> -----Original Message-----
> From: Ananyev, Konstantin
> Sent: Saturday, November 7, 2015 12:22 AM
> To: Tan, Jianfeng; dev at dpdk.org
> Cc: nakajima.yoshihiro at lab.ntt.co.jp; zhbzg at huawei.com; mst at 
> redhat.com;
> gaoxiaoqiu at huawei.com; oscar.zhangbo at huawei.com;
> ann.zhuangyanying at huawei.com; zhoujingbin at huawei.com;
> guohongzhen at huawei.com
> Subject: RE: [dpdk-dev] [RFC 4/5] virtio/container: adjust memory
> initialization process
> 
> Hi,
> 
> > -----Original Message-----
> > From: dev [mailto:dev-bounces at dpdk.org] On Behalf Of Jianfeng Tan
> > Sent: Thursday, November 05, 2015 6:31 PM
> > To: dev at dpdk.org
> > Cc: nakajima.yoshihiro at lab.ntt.co.jp; zhbzg at huawei.com;
> > mst at redhat.com; gaoxiaoqiu at huawei.com; oscar.zhangbo at huawei.com;
> > ann.zhuangyanying at huawei.com; zhoujingbin at huawei.com;
> > guohongzhen at huawei.com
> > Subject: [dpdk-dev] [RFC 4/5] virtio/container: adjust memory
> > initialization process
> >
> > When using virtio for container, we should specify --no-huge so that
> > in memory initialization, shm_open() is used to alloc memory from
> > tmpfs filesystem /dev/shm/.
> >
> > Signed-off-by: Huawei Xie <huawei.xie at intel.com>
> > Signed-off-by: Jianfeng Tan <jianfeng.tan at intel.com>
> > ---
......
> > +int
> > +rte_memseg_info_get(int index, int *pfd, uint64_t *psize, void
> > +**paddr) {
> > +   struct rte_mem_config *mcfg;
> > +   mcfg = rte_eal_get_configuration()->mem_config;
> > +
> > +   *pfd = mcfg->memseg[index].fd;
> > +   *psize = (uint64_t)mcfg->memseg[index].len;
> > +   *paddr = (void *)(uint64_t)mcfg->memseg[index].addr;
> > +   return 0;
> > +}
> 
> Wonder who will use that function?
> Can't see any references to that function in that patch or next.

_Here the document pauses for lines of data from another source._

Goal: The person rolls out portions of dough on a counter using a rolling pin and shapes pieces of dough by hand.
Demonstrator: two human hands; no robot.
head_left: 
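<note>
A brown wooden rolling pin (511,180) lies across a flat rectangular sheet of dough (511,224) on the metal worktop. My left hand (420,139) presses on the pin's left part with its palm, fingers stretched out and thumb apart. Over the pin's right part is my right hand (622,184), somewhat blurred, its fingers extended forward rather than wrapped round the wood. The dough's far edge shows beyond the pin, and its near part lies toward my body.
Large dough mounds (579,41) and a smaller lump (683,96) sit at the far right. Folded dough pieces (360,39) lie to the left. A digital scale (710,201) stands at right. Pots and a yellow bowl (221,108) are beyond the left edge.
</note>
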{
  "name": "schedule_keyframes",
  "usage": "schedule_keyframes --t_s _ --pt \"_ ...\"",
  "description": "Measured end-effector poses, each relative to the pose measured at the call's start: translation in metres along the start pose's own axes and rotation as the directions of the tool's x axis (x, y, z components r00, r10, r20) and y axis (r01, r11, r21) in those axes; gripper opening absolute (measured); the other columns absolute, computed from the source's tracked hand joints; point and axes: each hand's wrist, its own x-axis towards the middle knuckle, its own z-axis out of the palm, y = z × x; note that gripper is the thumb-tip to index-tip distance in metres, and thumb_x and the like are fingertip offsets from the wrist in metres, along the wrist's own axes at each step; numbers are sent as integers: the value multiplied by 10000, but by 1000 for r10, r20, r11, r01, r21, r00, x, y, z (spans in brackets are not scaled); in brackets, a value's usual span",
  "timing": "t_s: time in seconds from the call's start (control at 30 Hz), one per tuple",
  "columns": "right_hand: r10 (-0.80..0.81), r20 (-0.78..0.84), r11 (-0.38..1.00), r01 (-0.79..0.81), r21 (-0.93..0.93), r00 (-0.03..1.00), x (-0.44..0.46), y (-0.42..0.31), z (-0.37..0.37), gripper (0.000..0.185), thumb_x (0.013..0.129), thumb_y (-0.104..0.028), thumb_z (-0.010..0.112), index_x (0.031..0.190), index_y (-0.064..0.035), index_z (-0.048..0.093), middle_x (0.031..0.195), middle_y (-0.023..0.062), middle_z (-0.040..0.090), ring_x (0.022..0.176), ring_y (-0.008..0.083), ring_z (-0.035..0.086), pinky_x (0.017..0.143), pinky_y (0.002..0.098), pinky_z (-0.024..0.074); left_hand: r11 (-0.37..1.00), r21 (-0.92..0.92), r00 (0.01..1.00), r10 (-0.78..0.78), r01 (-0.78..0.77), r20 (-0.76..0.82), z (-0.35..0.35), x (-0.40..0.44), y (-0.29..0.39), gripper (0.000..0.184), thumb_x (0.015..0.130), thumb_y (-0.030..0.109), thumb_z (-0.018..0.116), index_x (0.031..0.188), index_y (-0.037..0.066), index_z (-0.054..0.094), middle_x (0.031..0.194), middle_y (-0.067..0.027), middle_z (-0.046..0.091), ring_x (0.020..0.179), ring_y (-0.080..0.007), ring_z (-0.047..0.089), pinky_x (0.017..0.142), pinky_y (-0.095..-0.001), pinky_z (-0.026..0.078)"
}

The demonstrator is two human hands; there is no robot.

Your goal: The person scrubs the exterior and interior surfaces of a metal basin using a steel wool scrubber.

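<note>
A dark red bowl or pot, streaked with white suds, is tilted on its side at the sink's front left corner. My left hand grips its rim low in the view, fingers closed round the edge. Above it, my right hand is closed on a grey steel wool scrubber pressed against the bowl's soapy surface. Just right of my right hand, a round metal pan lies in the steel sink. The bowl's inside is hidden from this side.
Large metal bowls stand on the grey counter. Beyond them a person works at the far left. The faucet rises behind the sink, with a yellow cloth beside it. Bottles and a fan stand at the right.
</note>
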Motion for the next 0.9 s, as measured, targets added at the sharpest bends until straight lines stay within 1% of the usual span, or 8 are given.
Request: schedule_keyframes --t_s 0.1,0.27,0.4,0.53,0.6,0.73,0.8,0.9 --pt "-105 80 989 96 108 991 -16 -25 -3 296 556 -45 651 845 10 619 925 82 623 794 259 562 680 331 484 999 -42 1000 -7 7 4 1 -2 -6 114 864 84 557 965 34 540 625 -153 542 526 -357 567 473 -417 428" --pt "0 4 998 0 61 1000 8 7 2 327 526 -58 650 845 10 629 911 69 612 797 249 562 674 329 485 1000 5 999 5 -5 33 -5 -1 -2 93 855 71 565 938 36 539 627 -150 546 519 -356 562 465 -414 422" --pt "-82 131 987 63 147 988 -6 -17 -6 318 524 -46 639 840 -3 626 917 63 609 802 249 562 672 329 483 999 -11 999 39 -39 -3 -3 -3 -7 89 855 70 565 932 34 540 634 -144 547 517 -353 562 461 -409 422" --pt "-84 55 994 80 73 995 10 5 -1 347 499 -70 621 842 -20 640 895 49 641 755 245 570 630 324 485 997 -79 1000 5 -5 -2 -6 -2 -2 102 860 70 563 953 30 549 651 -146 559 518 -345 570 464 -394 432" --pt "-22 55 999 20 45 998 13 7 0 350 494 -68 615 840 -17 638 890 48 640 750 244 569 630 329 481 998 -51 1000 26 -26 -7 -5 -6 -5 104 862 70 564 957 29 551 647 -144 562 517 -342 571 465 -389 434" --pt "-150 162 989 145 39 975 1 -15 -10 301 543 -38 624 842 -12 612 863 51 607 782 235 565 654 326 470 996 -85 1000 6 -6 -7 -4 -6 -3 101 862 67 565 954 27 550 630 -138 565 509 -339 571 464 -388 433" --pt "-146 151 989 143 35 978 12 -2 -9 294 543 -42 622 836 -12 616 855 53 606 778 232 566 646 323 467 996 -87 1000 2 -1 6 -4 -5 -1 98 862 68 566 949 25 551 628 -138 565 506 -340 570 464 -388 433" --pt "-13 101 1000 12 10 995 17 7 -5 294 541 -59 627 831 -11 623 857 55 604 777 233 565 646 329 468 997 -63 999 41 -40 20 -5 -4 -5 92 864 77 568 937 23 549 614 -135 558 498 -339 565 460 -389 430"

This function is used in 1/5, when virtio front end needs to send 
VHOST_USER_SET_MEM_TABLE to back end.

> > +
> >  /*
> >   * Get physical address of any mapped virtual address in the current
> process.
> >   */
> > @@ -1044,6 +1059,42 @@ calc_num_pages_per_socket(uint64_t *
> memory,
> >     return total_num_pages;
> >  }
> >
> > +static void *
> > +rte_eal_shm_create(int *pfd)
> > +{
> > +   int ret, fd;
> > +   char filepath[256];
> > +   void *vaddr;
> > +   uint64_t size = internal_config.memory;
> > +
> > +   sprintf(filepath, "/%s_cvio", internal_config.hugefile_prefix);
> > +
> > +   fd = shm_open(filepath, O_CREAT | O_RDWR, S_IRUSR | S_IWUSR);
> > +   if (fd < 0) {
> > +           rte_panic("shm_open %s failed: %s\n", filepath,
> strerror(errno));
> > +   }
> > +   ret = flock(fd, LOCK_EX);
> > +   if (ret < 0) {
> > +           close(fd);
> > +           rte_panic("flock %s failed: %s\n", filepath, strerror(errno));
> > +   }
> > +
> > +   ret = ftruncate(fd, size);
> > +   if (ret < 0) {
> > +           rte_panic("ftruncate failed: %s\n", strerror(errno));
> > +   }
> > +   /* flag: MAP_HUGETLB */
> 
> Any explanation what that comment means here?
> Do you plan to use MAP_HUGETLb in the call below or ...?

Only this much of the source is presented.